Formatting is available by using the columns local_format_id
and
style_format
as indexes into a separate list-of-lists structure.
‘Local’ formatting is the most common kind, applied to individual cells.
‘Style’ formatting is usually applied to blocks of cells, and defines
several formats at once. Here is a screenshot of the styles buttons in
Excel.
Formatting can be looked up as follows.
# Bold
formats <- xlsx_formats(titanic)
formats$local$font$bold
#> [1] FALSE TRUE FALSE FALSE
x[x$local_format_id %in% which(formats$local$font$bold),
c("address", "character")]
#> # A tibble: 4 × 2
#> address character
#> <chr> <chr>
#> 1 C1 Age
#> 2 C2 Survived
#> 3 A3 Class
#> 4 B3 Sex
# Yellow fill
formats$local$fill$patternFill$fgColor$rgb
#> [1] NA NA NA "FFFFFF00"
x[x$local_format_id %in%
which(formats$local$fill$patternFill$fgColor$rgb == "FFFFFF00"),
c("address", "numeric")]
#> # A tibble: 2 × 2
#> address numeric
#> <chr> <dbl>
#> 1 F11 3
#> 2 G11 20
# Styles by name
formats$style$font$name["Normal"]
#> Normal
#> "Calibri"
head(x[x$style_format == "Normal", c("address", "character")])
#> # A tibble: 6 × 2
#> address character
#> <chr> <chr>
#> 1 C1 Age
#> 2 D1 Child
#> 3 E1 <NA>
#> 4 F1 Adult
#> 5 G1 <NA>
#> 6 C2 Survived
# In-cell formatting is available in the `character_formatted` column as a data
# frame, one row per substring.
examples <- system.file("/extdata/examples.xlsx", package = "tidyxl")

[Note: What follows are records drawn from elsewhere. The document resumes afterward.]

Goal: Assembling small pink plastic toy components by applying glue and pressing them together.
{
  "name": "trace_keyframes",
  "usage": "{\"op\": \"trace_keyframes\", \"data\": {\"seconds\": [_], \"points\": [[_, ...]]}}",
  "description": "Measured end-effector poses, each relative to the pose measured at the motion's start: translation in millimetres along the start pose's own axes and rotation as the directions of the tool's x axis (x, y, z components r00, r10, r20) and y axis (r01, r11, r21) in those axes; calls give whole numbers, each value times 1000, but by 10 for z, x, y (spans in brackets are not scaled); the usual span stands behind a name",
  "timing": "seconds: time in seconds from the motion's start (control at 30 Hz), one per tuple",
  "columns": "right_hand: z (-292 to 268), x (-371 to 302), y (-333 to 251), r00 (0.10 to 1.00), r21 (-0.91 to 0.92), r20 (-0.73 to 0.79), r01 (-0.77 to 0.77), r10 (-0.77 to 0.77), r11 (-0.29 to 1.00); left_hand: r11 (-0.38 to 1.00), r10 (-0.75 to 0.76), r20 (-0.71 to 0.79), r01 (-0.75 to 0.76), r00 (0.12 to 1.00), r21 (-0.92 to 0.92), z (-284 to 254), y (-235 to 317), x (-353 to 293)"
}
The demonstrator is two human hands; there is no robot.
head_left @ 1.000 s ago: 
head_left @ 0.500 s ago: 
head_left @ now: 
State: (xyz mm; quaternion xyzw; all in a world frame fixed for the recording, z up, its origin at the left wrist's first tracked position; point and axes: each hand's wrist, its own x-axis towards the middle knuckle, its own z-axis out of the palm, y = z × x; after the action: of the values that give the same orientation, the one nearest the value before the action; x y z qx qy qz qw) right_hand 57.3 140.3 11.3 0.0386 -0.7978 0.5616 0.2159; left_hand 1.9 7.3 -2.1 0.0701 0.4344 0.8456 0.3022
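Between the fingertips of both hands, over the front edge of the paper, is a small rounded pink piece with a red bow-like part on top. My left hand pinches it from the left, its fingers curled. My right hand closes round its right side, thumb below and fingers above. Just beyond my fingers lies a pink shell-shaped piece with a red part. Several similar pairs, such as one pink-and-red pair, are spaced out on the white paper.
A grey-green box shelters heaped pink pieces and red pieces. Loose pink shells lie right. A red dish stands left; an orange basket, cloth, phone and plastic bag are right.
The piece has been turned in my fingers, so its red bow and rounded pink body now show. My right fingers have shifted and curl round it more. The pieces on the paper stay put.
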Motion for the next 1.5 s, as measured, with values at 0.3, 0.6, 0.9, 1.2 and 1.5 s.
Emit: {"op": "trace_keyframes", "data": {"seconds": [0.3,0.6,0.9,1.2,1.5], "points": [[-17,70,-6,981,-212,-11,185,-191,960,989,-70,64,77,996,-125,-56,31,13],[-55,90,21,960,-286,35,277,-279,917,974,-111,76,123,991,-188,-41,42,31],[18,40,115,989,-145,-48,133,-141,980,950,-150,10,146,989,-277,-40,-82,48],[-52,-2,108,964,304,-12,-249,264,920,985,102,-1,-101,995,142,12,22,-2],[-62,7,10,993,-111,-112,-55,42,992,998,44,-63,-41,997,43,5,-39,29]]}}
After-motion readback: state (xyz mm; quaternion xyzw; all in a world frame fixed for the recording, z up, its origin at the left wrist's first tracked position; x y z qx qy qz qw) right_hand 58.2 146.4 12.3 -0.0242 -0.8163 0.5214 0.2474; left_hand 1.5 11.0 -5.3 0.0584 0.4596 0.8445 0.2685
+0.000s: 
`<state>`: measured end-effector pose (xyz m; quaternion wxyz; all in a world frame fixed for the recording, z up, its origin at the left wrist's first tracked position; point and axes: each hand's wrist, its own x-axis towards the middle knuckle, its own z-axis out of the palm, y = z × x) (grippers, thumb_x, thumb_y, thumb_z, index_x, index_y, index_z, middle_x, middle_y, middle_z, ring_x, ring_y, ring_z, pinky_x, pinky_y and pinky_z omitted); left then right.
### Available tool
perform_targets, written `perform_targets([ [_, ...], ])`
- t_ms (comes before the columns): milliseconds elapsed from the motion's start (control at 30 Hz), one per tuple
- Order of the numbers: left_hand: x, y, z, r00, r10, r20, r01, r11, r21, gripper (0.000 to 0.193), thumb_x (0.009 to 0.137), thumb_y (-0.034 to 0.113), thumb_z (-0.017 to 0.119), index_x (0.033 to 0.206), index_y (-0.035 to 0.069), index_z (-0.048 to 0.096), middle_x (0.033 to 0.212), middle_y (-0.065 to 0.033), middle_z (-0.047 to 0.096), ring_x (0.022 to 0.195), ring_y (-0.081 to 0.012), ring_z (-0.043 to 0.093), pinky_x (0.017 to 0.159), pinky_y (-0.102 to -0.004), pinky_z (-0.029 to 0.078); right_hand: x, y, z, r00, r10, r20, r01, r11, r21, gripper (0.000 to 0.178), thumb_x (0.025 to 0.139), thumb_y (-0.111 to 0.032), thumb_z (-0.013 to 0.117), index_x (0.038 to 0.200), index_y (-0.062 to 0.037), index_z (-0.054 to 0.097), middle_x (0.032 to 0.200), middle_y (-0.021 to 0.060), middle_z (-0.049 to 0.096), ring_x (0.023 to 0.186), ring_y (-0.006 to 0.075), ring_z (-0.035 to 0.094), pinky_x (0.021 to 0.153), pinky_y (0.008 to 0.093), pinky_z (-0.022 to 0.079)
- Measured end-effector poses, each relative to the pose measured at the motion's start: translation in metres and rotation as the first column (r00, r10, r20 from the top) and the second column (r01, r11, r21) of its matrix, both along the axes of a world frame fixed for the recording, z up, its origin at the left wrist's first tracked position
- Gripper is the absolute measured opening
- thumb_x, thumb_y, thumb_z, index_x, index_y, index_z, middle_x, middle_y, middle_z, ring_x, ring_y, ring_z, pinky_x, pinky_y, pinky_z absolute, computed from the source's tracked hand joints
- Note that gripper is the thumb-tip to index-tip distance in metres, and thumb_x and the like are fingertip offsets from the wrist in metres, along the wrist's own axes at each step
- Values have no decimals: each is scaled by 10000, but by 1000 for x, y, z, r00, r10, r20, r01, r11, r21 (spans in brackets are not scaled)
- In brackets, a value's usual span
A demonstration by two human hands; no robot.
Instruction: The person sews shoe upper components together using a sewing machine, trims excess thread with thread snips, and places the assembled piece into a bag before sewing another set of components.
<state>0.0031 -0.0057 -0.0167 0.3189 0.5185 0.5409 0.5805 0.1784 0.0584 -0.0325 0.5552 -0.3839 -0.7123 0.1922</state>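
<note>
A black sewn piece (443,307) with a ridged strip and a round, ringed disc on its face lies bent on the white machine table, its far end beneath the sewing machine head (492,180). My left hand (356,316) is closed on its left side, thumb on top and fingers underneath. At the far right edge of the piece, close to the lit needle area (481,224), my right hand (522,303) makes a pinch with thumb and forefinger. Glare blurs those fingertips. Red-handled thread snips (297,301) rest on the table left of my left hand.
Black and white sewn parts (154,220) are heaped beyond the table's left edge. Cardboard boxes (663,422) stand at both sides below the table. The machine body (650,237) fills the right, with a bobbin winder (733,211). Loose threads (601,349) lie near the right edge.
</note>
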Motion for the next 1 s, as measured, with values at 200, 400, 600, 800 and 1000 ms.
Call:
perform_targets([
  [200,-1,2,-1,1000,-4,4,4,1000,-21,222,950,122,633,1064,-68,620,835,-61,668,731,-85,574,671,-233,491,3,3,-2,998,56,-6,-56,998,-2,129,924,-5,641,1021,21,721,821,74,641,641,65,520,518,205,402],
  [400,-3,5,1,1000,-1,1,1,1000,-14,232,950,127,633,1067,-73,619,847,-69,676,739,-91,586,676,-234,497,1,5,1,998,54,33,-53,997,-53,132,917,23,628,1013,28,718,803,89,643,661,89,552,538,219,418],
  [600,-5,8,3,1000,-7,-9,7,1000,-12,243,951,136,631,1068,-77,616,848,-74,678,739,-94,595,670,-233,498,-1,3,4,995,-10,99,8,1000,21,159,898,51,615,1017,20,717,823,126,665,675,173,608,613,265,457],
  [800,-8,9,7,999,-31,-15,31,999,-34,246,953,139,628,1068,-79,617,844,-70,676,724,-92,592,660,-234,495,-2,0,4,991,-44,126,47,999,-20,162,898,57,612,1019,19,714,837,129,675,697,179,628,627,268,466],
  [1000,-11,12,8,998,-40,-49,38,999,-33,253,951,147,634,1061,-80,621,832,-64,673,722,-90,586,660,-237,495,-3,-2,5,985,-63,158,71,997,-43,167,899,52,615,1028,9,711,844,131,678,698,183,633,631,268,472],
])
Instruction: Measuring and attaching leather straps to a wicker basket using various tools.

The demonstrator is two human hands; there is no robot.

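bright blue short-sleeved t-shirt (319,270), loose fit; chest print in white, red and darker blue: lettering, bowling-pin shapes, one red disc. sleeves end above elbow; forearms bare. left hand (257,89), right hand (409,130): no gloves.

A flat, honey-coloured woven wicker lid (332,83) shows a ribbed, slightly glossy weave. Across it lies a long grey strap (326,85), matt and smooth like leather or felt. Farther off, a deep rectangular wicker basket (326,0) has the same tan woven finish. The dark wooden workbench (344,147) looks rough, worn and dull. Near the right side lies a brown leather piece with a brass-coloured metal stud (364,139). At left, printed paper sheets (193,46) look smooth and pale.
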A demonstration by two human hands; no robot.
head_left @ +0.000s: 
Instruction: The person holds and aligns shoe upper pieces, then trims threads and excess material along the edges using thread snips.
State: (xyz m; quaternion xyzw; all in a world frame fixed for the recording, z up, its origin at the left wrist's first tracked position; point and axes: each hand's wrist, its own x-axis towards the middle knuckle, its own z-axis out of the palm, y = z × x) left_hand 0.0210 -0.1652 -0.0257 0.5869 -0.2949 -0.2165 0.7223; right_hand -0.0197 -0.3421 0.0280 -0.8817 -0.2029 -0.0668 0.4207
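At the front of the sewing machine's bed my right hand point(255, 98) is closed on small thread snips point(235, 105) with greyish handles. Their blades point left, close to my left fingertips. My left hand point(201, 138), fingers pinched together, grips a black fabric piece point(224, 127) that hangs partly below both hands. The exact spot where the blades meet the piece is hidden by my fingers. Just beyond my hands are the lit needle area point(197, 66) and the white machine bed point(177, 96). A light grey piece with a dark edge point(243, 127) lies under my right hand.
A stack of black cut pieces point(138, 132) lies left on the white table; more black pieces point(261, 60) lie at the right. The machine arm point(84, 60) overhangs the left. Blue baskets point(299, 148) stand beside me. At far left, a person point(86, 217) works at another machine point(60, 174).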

xlsx_cells(examples)$character_formatted[77]
#> [[1]]
#> # A tibble: 16 × 14
#> character bold italic under…¹ strike vertA…² size color…³ color…⁴ color…⁵
#> <chr> <lgl> <lgl> <chr> <lgl> <chr> <dbl> <chr> <int> <int>
#> 1 "in-cell" FALSE FALSE <NA> FALSE <NA> 0 <NA> NA NA
#> 2 "bold" TRUE FALSE <NA> FALSE <NA> 0 FF0000… 2 NA
#> 3 "italic" FALSE TRUE <NA> FALSE <NA> 0 FF0000… 2 NA
#> 4 "underline" FALSE FALSE single FALSE <NA> 0 FF0000… 2 NA
#> 5 "underline… FALSE FALSE double FALSE <NA> 0 FF0000… 2 NA
#> 6 "singleacc… FALSE FALSE single… FALSE <NA> 0 FF0000… 2 NA
#> 7 "doubleacc… FALSE FALSE double… FALSE <NA> 0 FF0000… 2 NA
#> 8 "strikethr… FALSE FALSE <NA> TRUE <NA> 0 FF0000… 2 NA
#> 9 "subscript" FALSE FALSE <NA> FALSE subscr… 0 FF0000… 2 NA
#> 10 "superscri… FALSE FALSE <NA> FALSE supers… 0 FF0000… 2 NA
#> 11 "red" FALSE FALSE <NA> FALSE <NA> 0 FFFF00… NA NA
#> 12 "theme" FALSE FALSE <NA> FALSE <NA> 0 FFC050… 6 NA
#> 13 "tint" FALSE FALSE <NA> FALSE <NA> 0 FFC050… 6 NA
#> 14 "size" FALSE FALSE <NA> FALSE <NA> 0 FFFF00… NA NA
#> 15 "arial" FALSE FALSE <NA> FALSE <NA> 0 FFFF00… NA NA
#> 16 "UTF8Stéph… FALSE FALSE <NA> FALSE <NA> 0 FFFF00… NA NA
#> # … with 4 more variables: color_tint <dbl>, font <chr>, family <int>,
#> # scheme <chr>, and abbreviated variable names ¹underline, ²vertAlign,
#> # ³color_rgb, ⁴color_theme, ⁵color_indexed
To see all the available kinds of formats, use str(formats)
.
Comments
Comments are available alongside cell values.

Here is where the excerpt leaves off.